▸ WORK ITEM
With the pictures removed, write out the full listing below exactly.

____

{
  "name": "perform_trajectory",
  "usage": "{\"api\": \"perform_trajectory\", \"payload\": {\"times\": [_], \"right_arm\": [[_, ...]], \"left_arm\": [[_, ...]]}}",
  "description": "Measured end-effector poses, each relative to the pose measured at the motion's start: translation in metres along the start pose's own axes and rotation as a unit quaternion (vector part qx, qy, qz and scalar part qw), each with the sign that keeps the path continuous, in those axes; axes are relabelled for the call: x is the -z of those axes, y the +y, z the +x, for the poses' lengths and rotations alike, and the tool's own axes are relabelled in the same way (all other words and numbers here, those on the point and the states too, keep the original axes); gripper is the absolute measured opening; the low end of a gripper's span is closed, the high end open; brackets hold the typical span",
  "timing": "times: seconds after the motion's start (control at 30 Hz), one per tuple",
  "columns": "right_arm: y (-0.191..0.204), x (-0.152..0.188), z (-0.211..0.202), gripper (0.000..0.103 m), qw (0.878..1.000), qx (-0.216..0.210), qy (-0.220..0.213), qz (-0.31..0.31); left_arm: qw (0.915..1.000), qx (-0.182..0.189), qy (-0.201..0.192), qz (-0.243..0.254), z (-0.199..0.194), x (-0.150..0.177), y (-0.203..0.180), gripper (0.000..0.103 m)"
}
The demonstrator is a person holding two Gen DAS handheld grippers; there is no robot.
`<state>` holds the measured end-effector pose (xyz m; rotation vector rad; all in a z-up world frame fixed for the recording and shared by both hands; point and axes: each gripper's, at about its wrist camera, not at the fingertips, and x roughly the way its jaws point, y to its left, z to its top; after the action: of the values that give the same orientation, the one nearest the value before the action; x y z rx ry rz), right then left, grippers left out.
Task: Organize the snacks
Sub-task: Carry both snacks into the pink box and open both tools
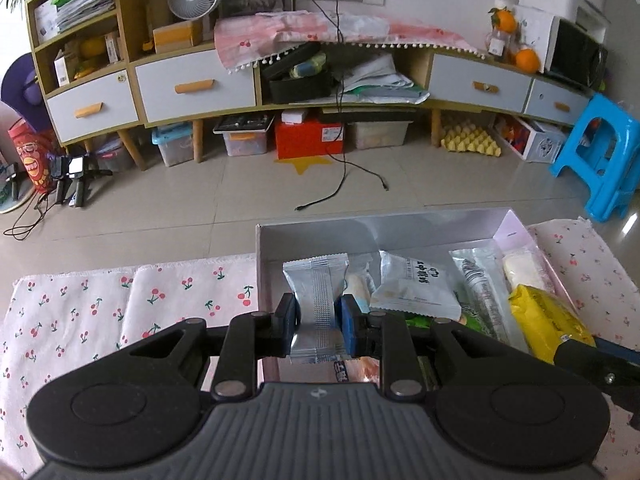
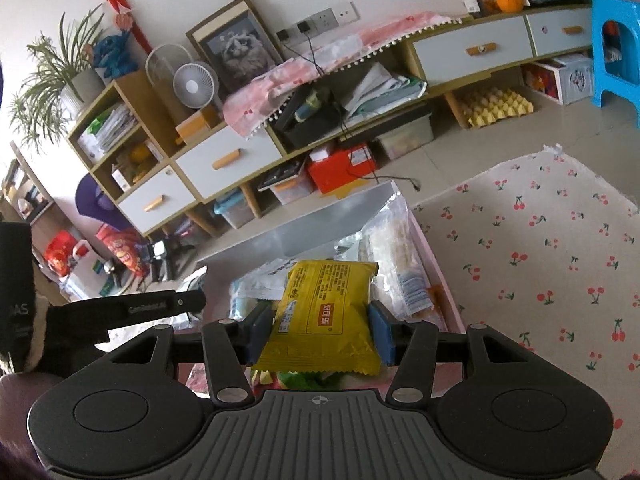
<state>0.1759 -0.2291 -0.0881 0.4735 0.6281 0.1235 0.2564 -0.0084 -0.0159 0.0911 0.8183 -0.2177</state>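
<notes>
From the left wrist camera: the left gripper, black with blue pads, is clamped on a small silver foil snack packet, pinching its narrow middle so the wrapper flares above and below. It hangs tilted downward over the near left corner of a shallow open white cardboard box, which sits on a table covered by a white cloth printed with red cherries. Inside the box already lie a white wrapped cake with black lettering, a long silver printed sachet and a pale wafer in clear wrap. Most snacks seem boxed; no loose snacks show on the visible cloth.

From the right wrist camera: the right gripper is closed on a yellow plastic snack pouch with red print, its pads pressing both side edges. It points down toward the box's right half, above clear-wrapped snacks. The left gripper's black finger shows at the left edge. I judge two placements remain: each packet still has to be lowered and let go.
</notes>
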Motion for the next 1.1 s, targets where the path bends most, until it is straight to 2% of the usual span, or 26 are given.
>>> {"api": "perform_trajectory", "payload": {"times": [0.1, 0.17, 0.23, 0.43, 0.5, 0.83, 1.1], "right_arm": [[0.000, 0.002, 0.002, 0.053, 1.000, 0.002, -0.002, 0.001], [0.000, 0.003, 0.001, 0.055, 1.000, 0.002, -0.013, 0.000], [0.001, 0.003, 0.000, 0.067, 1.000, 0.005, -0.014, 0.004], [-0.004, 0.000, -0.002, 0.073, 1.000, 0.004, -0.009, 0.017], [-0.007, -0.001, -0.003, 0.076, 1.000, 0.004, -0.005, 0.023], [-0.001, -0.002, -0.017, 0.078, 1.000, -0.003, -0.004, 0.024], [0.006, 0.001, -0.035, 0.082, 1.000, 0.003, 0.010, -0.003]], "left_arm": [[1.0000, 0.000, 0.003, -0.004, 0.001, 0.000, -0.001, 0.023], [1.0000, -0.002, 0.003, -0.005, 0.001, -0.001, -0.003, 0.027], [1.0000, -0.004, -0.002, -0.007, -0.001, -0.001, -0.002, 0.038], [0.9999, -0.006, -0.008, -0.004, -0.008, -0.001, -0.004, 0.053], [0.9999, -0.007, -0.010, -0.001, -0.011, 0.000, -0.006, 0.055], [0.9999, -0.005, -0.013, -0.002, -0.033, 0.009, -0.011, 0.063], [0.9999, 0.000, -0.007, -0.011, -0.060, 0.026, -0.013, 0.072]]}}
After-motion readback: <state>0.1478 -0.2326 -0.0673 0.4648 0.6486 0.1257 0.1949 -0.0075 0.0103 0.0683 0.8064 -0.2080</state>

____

▸ WRITTEN SOLUTION
{
  "name": "perform_trajectory",
  "usage": "{\"api\": \"perform_trajectory\", \"payload\": {\"times\": [_], \"right_arm\": [[_, ...]], \"left_arm\": [[_, ...]]}}",
  "description": "Measured end-effector poses, each relative to the pose measured at the motion's start: translation in metres along the start pose's own axes and rotation as a unit quaternion (vector part qx, qy, qz and scalar part qw), each with the sign that keeps the path continuous, in those axes; axes are relabelled for the call: x is the -z of those axes, y the +y, z the +x, for the poses' lengths and rotations alike, and the tool's own axes are relabelled in the same way (all other words and numbers here, those on the point and the states too, keep the original axes); gripper is the absolute measured opening; the low end of a gripper's span is closed, the high end open; brackets hold the typical span",
  "timing": "times: seconds after the motion's start (control at 30 Hz), one per tuple",
  "columns": "right_arm: y (-0.191..0.204), x (-0.152..0.188), z (-0.211..0.202), gripper (0.000..0.103 m), qw (0.878..1.000), qx (-0.216..0.210), qy (-0.220..0.213), qz (-0.31..0.31); left_arm: qw (0.915..1.000), qx (-0.182..0.189), qy (-0.201..0.192), qz (-0.243..0.254), z (-0.199..0.194), x (-0.150..0.177), y (-0.203..0.180), gripper (0.000..0.103 m)"
}
The demonstrator is a person holding two Gen DAS handheld grippers; there is no robot.
`<state>` holds the measured end-effector pose (xyz m; rotation vector rad; all in a z-up world frame fixed for the recording and shared by both hands; point and axes: each gripper's, at about its wrist camera, not at the fingertips, and x roughly the way its jaws point, y to its left, z to its top; after the action: of the values that give the same orientation, the one nearest the value before the action; x y z rx ry rz), right then left, grippers left out.
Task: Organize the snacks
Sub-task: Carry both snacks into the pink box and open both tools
<state>0.1759 -0.2291 -0.0881 0.4735 0.6281 0.1235 0.2564 -0.0084 -0.0159 0.0911 0.8183 -0.2177</state>
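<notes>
From the left wrist camera: the left gripper, black with blue pads, is clamped on a small silver foil snack packet, pinching its narrow middle so the wrapper flares above and below. It hangs tilted downward over the near left corner of a shallow open white cardboard box, which sits on a table covered by a white cloth printed with red cherries. Inside the box already lie a white wrapped cake with black lettering, a long silver printed sachet and a pale wafer in clear wrap. Most snacks seem boxed; no loose snacks show on the visible cloth.

From the right wrist camera: the right gripper is closed on a yellow plastic snack pouch with red print, its pads pressing both side edges. It points down toward the box's right half, above clear-wrapped snacks. The left gripper's black finger shows at the left edge. I judge two placements remain: each packet still has to be lowered and let go.
</notes>
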Motion for the next 1.1 s, targets where the path bends most, until it is straight to 2% of the usual span, or 26 are given.
>>> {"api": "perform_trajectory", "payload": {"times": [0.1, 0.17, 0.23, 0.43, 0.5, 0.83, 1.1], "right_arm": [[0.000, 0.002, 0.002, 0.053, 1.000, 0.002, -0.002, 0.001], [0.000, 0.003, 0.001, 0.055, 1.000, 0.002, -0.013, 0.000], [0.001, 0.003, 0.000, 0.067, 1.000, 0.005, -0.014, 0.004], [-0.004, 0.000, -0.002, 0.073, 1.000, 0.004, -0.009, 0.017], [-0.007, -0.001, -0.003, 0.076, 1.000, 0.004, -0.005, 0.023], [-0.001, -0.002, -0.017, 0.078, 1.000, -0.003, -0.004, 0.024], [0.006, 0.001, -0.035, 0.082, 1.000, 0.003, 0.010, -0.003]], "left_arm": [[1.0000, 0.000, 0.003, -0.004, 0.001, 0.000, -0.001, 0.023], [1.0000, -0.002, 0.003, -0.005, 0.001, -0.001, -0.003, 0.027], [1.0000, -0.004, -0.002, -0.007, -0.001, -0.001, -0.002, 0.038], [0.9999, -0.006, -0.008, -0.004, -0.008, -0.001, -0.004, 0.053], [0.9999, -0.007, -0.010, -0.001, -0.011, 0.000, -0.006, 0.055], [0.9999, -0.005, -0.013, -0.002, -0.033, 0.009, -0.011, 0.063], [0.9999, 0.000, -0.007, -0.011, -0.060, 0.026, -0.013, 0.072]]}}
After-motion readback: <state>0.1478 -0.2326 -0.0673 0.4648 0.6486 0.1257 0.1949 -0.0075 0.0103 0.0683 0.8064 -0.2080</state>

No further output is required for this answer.